• **Problem to work on**
Only one stretch of the listing below is wanted. Begin at the line that has "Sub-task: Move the", stop after the line that has "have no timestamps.", and repeat every line in between exactly.

• **Records for processing**
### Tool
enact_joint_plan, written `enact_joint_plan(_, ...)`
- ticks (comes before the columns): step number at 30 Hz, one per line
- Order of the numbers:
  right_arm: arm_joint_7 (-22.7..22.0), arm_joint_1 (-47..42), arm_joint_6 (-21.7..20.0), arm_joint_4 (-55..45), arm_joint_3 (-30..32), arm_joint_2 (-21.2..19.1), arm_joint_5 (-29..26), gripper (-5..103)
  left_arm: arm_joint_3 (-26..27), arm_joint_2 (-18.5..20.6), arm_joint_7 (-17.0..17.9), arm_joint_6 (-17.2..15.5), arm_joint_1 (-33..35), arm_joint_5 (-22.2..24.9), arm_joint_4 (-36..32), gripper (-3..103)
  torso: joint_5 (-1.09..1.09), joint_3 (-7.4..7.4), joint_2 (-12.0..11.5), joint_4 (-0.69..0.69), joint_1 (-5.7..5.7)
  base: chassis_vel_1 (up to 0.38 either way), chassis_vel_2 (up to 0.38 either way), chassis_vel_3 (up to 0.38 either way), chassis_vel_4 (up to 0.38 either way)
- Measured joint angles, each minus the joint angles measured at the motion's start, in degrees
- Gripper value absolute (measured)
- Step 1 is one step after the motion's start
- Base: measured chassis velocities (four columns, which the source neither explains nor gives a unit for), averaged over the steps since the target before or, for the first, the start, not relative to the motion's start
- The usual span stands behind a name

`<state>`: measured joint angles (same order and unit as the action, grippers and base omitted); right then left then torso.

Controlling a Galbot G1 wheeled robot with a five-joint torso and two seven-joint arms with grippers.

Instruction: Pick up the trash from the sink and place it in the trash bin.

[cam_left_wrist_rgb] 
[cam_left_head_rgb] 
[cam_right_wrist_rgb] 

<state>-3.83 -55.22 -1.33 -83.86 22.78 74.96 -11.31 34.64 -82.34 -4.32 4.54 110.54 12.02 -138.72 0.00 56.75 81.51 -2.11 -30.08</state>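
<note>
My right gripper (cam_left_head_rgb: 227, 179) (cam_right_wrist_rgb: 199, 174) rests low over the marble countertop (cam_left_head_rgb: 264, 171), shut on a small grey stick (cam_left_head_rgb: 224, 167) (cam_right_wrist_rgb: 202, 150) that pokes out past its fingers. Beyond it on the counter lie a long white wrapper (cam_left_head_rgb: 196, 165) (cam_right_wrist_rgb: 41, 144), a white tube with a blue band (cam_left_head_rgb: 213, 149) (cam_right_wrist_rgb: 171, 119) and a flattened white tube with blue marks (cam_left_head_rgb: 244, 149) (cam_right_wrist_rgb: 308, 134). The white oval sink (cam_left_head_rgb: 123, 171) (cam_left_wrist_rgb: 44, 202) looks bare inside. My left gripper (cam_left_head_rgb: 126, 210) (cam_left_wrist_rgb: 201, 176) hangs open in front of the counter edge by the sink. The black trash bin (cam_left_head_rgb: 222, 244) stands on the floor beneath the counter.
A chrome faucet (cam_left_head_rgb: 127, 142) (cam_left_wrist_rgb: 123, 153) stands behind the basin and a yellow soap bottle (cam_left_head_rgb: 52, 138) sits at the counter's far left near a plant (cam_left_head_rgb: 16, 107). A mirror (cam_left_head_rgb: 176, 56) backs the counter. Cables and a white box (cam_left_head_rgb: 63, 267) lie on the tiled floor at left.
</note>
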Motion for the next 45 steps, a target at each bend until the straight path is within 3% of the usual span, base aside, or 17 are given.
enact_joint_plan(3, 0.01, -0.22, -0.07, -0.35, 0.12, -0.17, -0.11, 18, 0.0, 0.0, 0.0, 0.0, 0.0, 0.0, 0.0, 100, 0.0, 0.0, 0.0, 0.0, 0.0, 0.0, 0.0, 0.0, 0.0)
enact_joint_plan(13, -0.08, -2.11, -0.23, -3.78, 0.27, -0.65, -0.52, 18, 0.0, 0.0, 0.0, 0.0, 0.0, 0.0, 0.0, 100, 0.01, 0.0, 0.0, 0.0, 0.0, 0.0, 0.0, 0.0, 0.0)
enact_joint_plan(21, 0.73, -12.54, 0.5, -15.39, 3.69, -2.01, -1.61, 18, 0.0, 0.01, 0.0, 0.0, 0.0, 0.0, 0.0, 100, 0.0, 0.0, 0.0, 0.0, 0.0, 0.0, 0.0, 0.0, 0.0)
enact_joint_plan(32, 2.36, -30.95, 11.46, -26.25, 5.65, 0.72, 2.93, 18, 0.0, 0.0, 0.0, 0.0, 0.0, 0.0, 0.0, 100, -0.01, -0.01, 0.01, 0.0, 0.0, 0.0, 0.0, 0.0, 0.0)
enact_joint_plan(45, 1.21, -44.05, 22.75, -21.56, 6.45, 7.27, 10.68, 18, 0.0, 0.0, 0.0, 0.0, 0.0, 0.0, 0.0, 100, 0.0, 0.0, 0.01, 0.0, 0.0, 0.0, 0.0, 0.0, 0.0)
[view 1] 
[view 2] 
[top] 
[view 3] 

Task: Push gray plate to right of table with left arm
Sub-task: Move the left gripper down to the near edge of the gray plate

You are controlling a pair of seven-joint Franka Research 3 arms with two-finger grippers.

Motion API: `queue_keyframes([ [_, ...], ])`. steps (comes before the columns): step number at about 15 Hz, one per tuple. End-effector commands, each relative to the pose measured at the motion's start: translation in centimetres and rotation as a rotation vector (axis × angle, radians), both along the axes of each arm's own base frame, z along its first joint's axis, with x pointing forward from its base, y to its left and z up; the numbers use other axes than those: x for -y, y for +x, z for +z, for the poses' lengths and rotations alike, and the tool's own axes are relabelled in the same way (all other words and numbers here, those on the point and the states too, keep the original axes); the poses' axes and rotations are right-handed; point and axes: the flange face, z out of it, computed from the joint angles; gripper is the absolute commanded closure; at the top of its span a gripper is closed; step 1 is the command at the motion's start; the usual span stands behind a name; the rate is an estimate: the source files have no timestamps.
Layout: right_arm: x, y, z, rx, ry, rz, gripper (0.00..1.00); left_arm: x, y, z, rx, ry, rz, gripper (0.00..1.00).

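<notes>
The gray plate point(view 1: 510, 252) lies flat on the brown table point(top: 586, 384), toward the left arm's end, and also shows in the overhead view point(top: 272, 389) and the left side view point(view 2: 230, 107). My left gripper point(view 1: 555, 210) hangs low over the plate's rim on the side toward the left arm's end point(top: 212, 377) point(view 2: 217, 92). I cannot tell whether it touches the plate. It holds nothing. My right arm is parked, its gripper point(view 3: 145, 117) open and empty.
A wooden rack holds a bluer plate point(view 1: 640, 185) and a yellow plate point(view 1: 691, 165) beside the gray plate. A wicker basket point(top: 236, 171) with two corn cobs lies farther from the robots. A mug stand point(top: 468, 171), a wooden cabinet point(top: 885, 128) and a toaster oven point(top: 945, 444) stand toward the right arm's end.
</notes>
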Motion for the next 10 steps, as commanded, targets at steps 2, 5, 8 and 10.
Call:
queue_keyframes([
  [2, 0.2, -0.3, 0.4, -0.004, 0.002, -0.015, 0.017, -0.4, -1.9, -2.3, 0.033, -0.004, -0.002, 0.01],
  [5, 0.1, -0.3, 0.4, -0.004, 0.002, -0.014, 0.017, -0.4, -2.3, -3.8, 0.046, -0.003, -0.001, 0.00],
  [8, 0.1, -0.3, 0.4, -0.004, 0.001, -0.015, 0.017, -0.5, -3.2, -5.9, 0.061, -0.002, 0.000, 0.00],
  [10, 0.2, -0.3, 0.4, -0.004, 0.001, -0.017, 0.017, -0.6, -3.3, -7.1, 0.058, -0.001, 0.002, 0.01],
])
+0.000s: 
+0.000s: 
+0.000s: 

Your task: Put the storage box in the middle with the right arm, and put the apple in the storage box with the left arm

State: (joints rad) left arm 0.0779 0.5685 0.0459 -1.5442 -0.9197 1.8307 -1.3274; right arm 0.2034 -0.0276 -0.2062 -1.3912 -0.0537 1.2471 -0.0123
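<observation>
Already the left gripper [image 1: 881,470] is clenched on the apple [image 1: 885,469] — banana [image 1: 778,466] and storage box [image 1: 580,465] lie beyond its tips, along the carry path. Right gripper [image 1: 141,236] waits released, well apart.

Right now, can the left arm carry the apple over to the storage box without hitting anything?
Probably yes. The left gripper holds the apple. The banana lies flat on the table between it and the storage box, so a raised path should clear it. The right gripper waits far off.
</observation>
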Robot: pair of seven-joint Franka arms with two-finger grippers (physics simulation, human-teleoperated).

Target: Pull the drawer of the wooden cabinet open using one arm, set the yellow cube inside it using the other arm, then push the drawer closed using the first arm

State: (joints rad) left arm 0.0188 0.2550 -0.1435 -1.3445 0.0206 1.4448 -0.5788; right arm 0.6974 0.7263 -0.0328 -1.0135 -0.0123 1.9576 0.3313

• **Your response**
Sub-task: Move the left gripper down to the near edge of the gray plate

You are controlling a pair of seven-joint Franka Research 3 arms with two-finger grippers.

Motion API: `queue_keyframes([ [_, ...], ])`. steps (comes before the columns): step number at about 15 Hz, one per tuple. End-effector commands, each relative to the pose measured at the motion's start: translation in centimetres and rotation as a rotation vector (axis × angle, radians), both along the axes of each arm's own base frame, z along its first joint's axis, with x pointing forward from its base, y to its left and z up; the numbers use other axes than those: x for -y, y for +x, z for +z, for the poses' lengths and rotations alike, and the tool's own axes are relabelled in the same way (all other words and numbers here, those on the point and the states too, keep the original axes); the poses' axes and rotations are right-handed; point and axes: the flange face, z out of it, computed from the joint angles; gripper is the absolute commanded closure; at the top of its span a gripper is closed; step 1 is the command at the motion's start; the usual span stands behind a name; the rate is an estimate: the source files have no timestamps.

That completes the output.